On the other, the embrace of the passing game as the foundation shifts the focus. Once a team starts structuring the offense to create opportunities to throw it to speed in space or to find targets down the field, the run game starts to feel boring and inefficient. Additionally, by adding pass-options to their runs they necessarily invite opponents to determine where the ball goes. Etienne got 28 combined carries in Clemson’s two Playoff games, in part because of how opponents played Clemson and in part because the Tigers preferred to emphasize the passing game when it mattered.

But when the offense gives the QB more run options rather than pass options, the upshot tends to be a much greater emphasis on both the RB and the ground game. When the defense has the choice of facing the QB pulling the ball on an outnumbered back side of the play or the RB executing a normal scheme, they’ll often choose the latter. In either event, the offense is now running the ball rather than throwing it.

Bryant is solid as an option trigger-man on either RPOs or QB run options and excellent as the featured back on direct snap QB runs.

This is a counter run pulling the center. Bryant sets up his TE to lead downhill, until the QB sees the DE cheating inside and bounces to that soft edge.

Bryant’s exceptional lateral quickness and his willingness to run between the tackles are a deadly combination. There were times on zone-read plays when he’d call his own number even on “give” reads, because of his confidence in beating unblocked defenders. In high school at a SPARQ camp, he ran a 4.87 40 with a 4.20 shuttle and 35-inch vertical, so he isn’t the fastest in a straight line, but has real explosiveness and quickness at 6’3. As he proved at Clemson, he can carry a load.

With Bryant, the Tigers should find it easy to keep defenses from overplaying their RBs and have increased options for converting on the ground.

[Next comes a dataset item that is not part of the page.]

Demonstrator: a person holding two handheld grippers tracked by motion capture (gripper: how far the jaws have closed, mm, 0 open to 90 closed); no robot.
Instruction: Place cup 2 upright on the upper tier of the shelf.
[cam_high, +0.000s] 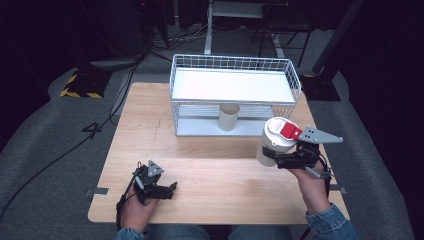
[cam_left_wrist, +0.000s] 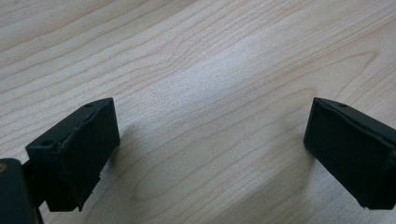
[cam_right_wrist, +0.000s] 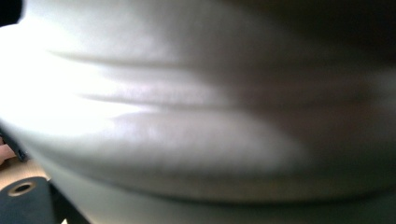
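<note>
One smooth white cylindrical cup (cam_high: 274, 141) in the right hand-held gripper (cam_high: 280, 160).

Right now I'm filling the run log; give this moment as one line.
left tool: open, empty, over table | right tool: shut on white container | cup: in rack

A dark "4" marked on the grey floor (cam_high: 50, 150) left of the table (cam_high: 150, 110).
</note>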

Mizzou will focus on the senior Bryant, but then have a redshirt junior replacement along similar lines in fellow transfer Robinson.

The former Horned Frog has some durability concerns after missing games as a freshman and the second half of his sophomore season, but he’s also proved to be a little more well-versed as a distributor on pass and run QB options from his time in the TCU air raid ...

... and an even more explosive athlete than Bryant.

His issue at TCU was decision-making and a propensity to turn the ball over. However, he’ll have time and training before being asked to take over for Mizzou.

The Tigers have been able to quickly overhaul their offense without wildly changing their playbook, simply by harnessing the Portal and transforming the nature of their QB room. Perhaps now, Odom will have the sort of physical rushing attack he wants to pair with his defense.